Eumachia is dressed in a palla over a tunic and stola, in Hellenistic style. Eumachia has an idealized portrait. Palla, delicate women's poses, features, and material, was the aim of Rome's social control approach, which alludes to Livia, whose statues popularized the representation of the stola. Family members adopting aspects of the emperor's physiognomy emphasize family cohesion in imperial portraits. The wavy strands of hair separated in the center and pushed back from Eumachia's face imply that the image incorporates elements of the portraiture of imperial ladies.

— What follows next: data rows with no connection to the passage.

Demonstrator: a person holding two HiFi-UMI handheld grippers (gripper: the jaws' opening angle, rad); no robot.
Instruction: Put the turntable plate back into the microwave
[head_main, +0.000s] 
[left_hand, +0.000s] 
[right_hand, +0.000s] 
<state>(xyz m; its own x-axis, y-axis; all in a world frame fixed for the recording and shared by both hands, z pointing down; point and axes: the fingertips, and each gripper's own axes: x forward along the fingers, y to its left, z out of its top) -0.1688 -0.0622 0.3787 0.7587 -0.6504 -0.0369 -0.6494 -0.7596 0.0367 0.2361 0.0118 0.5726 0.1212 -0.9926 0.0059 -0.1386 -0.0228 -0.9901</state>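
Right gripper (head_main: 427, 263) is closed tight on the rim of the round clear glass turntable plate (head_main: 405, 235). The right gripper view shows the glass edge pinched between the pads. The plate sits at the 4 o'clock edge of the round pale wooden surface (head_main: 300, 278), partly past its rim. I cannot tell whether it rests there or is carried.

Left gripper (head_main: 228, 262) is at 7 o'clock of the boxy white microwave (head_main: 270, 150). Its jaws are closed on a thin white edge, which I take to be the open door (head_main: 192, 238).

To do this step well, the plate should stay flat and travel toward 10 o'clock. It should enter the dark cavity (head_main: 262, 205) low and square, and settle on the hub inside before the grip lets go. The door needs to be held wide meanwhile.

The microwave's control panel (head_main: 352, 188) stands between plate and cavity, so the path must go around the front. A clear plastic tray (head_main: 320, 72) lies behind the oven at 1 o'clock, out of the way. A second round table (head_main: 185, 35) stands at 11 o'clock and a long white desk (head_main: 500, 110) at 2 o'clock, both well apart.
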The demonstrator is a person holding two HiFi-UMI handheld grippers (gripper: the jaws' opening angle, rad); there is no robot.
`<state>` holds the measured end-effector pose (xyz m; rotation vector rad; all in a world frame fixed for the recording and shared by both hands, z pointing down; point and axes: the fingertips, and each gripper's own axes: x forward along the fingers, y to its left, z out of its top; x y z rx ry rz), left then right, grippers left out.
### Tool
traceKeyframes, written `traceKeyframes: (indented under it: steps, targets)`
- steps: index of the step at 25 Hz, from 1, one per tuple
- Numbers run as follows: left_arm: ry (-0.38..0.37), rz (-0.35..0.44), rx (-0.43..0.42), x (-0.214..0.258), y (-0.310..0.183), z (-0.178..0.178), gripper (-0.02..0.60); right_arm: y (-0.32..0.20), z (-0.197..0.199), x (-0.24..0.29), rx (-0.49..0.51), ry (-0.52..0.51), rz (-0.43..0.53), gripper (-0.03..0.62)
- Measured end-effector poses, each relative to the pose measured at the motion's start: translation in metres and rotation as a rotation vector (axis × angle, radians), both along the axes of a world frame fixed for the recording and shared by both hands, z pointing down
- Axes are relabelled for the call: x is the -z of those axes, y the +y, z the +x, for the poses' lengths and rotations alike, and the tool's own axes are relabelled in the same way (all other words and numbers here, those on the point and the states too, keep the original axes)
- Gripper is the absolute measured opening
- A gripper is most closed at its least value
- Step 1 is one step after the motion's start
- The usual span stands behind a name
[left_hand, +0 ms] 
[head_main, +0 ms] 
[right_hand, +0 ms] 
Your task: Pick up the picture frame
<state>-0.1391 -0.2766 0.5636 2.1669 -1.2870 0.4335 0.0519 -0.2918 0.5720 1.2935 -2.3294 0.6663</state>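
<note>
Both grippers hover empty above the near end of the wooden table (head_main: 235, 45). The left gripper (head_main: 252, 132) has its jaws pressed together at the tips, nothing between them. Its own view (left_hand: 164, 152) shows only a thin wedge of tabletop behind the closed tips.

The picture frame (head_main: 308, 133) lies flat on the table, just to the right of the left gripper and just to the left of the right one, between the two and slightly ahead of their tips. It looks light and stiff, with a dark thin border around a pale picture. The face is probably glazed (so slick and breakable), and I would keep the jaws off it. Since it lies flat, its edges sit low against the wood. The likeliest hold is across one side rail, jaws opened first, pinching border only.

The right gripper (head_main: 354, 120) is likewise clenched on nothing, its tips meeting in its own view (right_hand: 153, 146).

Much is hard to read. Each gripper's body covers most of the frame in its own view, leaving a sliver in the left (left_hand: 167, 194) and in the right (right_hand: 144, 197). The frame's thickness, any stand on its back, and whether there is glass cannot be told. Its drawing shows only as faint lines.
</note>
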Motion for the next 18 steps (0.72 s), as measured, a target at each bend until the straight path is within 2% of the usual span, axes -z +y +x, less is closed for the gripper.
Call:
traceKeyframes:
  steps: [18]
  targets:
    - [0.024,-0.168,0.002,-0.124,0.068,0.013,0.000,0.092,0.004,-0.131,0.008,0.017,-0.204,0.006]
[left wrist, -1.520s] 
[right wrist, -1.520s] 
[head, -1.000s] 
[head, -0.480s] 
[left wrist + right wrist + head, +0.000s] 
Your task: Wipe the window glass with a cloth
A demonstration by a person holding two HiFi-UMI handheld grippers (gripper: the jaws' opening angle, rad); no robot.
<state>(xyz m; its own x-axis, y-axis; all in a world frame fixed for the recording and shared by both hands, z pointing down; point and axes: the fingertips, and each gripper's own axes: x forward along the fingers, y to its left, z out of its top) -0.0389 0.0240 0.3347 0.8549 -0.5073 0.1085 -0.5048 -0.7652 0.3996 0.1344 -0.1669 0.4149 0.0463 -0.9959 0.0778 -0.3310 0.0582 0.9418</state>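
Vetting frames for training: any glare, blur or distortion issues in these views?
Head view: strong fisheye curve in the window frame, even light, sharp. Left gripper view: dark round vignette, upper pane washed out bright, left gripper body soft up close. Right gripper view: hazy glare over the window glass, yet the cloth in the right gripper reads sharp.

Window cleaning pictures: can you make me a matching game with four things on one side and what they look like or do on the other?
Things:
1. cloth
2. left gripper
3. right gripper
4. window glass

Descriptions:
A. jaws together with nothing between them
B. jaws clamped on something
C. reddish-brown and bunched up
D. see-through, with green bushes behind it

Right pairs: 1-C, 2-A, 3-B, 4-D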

Moreover, her individualizing characteristics highlight the classicizing traits: her small mouth, slightly bent head revealing her delicate neck, and veiled hair. Her stance is quite dynamic in that her right knee is slightly bent, and her left foot is in the front, reflecting a trait that suggests more active body language in that she looks to step off her pedestal while having a closed form and wearing heavy garments. She is also gazing down on her audience that opposes the social mores and highlights the discrepancy between ideal and actual. Despite her wealth, she still had to balance the demands on her to adhere to conventional fashions with the more rebellious elements of her portrait.

The placing of Eumachia's honorific statue extends from the fountain to the porticos, as well as the high level of craftsmanship. Also, the idealizing portrait characteristics emphasize her link to the empress and her fulfillment of Augustan mores. Such references to the central authority solidified her elite reputation in Pompeii, emphasizing her importance to the fullers who sponsored the statue and the general public who benefited from the new complex. The rough translation of this inscription is: "to Eumachia, daughter of Lucius, public priestess of Pompeian Venus, from the fullers." See Corpus Inscriptionum Latinarum: "EVMACHIAE L F SACERD PVBL FVLLONES,".

A copy of the statue is in Pompeii while the original is at the Naples Archaeological Museum.